Они остановились, погруженные каждый в собственные мысли. В небе сияла луна, озаряя своим светом равнину. Ванджа все повторяла про себя слова, которые когда-то слышала от адвоката в Найроби. Карега смотрел на одинокую гору, но думал о походе в город, о сомнениях, которые высказала Ванджа.

— Давай посидим, — предложил он, вдруг почувствовав усталость. — Как странно — эта гора все стоит, а остальные рухнули.

— Эта гора? Ее называют горой необрезанных мальчиков. Говорят, что если мальчик обежит вокруг нее, он превратится в девочку, а девочка — в мальчика. Ты и в это веришь?

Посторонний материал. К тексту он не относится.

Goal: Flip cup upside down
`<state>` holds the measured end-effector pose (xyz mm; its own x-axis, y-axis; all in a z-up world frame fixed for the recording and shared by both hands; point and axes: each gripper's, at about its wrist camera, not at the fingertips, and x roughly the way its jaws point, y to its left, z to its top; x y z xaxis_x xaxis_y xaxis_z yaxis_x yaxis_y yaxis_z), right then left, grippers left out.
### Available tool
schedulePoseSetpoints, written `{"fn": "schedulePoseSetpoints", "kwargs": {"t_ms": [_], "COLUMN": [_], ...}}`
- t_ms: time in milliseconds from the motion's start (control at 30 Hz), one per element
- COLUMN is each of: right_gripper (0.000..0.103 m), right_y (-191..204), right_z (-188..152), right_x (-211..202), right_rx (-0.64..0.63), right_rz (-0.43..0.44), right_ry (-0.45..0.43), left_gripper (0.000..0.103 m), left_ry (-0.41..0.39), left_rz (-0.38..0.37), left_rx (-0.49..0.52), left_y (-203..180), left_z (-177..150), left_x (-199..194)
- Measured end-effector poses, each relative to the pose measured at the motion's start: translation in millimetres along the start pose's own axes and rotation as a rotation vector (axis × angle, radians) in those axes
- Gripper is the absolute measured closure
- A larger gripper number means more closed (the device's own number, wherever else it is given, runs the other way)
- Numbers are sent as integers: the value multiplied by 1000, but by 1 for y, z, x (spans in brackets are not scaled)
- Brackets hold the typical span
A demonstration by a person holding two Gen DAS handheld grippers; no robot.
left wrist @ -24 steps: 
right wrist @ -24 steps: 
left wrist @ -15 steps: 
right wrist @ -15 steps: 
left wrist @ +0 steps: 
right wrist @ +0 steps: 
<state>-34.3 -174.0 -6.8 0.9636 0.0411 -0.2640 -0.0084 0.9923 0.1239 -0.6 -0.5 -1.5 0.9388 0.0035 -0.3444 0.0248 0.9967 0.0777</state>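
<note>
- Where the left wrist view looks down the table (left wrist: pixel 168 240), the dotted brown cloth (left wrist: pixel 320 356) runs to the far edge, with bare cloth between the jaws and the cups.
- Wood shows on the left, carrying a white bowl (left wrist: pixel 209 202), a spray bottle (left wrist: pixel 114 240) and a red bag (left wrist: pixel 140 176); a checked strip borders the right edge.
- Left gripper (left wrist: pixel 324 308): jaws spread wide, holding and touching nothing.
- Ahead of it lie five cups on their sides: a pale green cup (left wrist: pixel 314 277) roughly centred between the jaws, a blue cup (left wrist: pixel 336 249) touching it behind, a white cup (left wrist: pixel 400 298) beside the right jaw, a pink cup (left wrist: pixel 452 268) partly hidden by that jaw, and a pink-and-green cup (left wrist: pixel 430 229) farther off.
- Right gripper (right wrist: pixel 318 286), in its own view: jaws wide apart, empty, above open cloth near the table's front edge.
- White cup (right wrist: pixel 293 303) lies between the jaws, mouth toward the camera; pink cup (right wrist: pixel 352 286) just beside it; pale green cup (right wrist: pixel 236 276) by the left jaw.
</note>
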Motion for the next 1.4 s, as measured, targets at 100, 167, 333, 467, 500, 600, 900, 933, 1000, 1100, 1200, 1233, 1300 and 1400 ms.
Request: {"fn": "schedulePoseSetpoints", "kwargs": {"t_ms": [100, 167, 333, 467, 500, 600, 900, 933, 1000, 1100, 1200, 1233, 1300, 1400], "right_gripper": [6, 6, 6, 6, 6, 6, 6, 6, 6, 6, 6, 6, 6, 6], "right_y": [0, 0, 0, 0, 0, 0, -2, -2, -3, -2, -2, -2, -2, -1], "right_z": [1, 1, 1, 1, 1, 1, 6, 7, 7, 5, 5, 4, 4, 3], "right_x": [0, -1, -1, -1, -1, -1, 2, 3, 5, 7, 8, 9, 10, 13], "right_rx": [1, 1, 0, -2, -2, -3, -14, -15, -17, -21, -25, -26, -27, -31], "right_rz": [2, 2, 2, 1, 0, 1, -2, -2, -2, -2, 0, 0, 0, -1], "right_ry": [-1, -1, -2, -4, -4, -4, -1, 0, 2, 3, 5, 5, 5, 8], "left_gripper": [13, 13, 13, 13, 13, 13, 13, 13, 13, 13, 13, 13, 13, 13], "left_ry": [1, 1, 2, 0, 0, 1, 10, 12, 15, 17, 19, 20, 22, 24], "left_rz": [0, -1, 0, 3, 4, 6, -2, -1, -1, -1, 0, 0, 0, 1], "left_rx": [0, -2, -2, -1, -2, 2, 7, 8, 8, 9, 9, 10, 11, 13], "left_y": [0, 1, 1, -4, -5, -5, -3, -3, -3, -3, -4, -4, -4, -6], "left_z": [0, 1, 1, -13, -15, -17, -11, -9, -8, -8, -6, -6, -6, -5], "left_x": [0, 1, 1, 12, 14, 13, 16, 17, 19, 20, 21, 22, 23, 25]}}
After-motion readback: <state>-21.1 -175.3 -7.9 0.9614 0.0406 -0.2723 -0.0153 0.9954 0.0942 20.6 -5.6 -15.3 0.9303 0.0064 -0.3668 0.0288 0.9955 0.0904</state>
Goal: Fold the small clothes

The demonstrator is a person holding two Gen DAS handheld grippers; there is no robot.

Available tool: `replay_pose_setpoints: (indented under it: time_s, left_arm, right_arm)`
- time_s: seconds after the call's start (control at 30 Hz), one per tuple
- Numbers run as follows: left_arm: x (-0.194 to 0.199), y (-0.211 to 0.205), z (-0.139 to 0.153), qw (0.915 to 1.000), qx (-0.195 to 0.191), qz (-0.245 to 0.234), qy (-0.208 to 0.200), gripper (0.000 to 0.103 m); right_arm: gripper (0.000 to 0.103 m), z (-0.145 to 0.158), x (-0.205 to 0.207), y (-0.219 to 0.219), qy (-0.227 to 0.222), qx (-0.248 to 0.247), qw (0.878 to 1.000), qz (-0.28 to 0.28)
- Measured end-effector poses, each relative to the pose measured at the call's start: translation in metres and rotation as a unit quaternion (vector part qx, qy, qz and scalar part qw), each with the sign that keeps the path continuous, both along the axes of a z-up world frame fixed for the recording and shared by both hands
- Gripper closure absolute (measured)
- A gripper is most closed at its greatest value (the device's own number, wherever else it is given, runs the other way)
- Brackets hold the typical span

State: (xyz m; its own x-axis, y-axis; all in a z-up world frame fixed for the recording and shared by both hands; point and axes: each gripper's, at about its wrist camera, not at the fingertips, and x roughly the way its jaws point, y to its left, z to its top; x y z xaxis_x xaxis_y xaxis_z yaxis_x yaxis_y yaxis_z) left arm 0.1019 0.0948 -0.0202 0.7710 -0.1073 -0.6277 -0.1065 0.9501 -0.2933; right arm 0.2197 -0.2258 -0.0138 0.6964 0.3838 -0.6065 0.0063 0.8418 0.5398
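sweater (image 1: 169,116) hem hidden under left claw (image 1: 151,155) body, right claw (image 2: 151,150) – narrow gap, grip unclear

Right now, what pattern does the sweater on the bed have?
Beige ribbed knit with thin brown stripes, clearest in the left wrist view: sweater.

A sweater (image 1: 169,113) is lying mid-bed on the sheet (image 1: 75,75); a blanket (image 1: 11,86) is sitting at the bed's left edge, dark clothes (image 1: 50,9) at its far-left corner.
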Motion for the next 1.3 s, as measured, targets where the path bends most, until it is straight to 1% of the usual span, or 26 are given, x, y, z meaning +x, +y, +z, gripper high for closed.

— Нет. Тогда были бы известны случаи таких превращений.

— А я хотела бы, чтоб это было правдой, — сказала Ванджа с нескрываемой горечью и злостью.

Она дала себе клятву, что в Илмороге станет другой. И не будет больше спать с мужчиной, пока не почувствует, что перемена произошла. Ухаживание и любовь тогда станут праздником в честь ее победы. Но чего именно ей хочется достичь, она пока что смутно представляла себе. Один вид Илморога, сраженного голодом, жаждой и засухой, был способен обескуражить кого угодно. Где же ей там перерождаться? В лавочке Абдуллы? С таким же успехом можно бегать вокруг горы, чтобы превратиться в мужчину, думала она, вспоминая свою клятву.

А Карега размышлял о другой горе и о другой равнине. Перед его глазами возникли болота в Мангуо, и радость этих воспоминаний смешивалась с горечью. Победа и поражение, успех и провал… как сплелось все это. Он старался не думать о Муками, которая так властно вошла в его жизнь, и все же должен был признаться себе, что мысли о ней полностью им владеют, владеют всем его существом даже теперь, после ее гибели. Он погрузился в книги — в литературу, историю, философию, он отчаянно пытался отыскать решение загадки на этом перекрестке, где слились ирония истории, видимость и сущность ожидания и реальность. Он отдавал себя целиком то одному делу, то другому, то одной работе, то другой, стремясь возродить в себе нечто, чего он не в силах был определить, — невинность? Надежду? Временами его всего заполняла тоска по Муками, и он боготворил ее память, он с радостью воскрешал в своих мыслях эту зарю невинности и надежды, пока отчаяние вновь не овладевало им, как это было уже однажды, когда он стоял на вершине горы, глядя на болота Мангуо, точно с ужасом видел перед собой, как гибнет надежда и невинность. Однажды в Сириане, когда его охватило подобное настроение, он принялся писать, но ему удалось передать не горечь, которую он ощущал, а неприкаянность и нервозность, глубокий пессимизм при мысли о самоубийстве Муками.

На сердце у меня тяжело. Пронзительная боль в желудке. Почему всякие мелочи — звон цикады, шелест кузнечика — заставляют меня вздрагивать и оглядываться по сторонам? Почему, когда я смотрю на нее, этот образ правды духа, я чувствую страх перед завтрашним днем? Почему, почему не могу я обрести спокойствие при мысли, что однажды на кочках болот Мангуо два сердца отказались от ненависти и застучали в унисон?

Это было перед самым исключением из Сирианы; горький, тяжкий выбор, думал он потом, думал и теперь, все еще глядя на залитую лунным светом одинокую гору, думал о том, что было лишь предчувствием в ту минуту, когда он это писал. В школу прибыл Чуи. Остальное стало историей.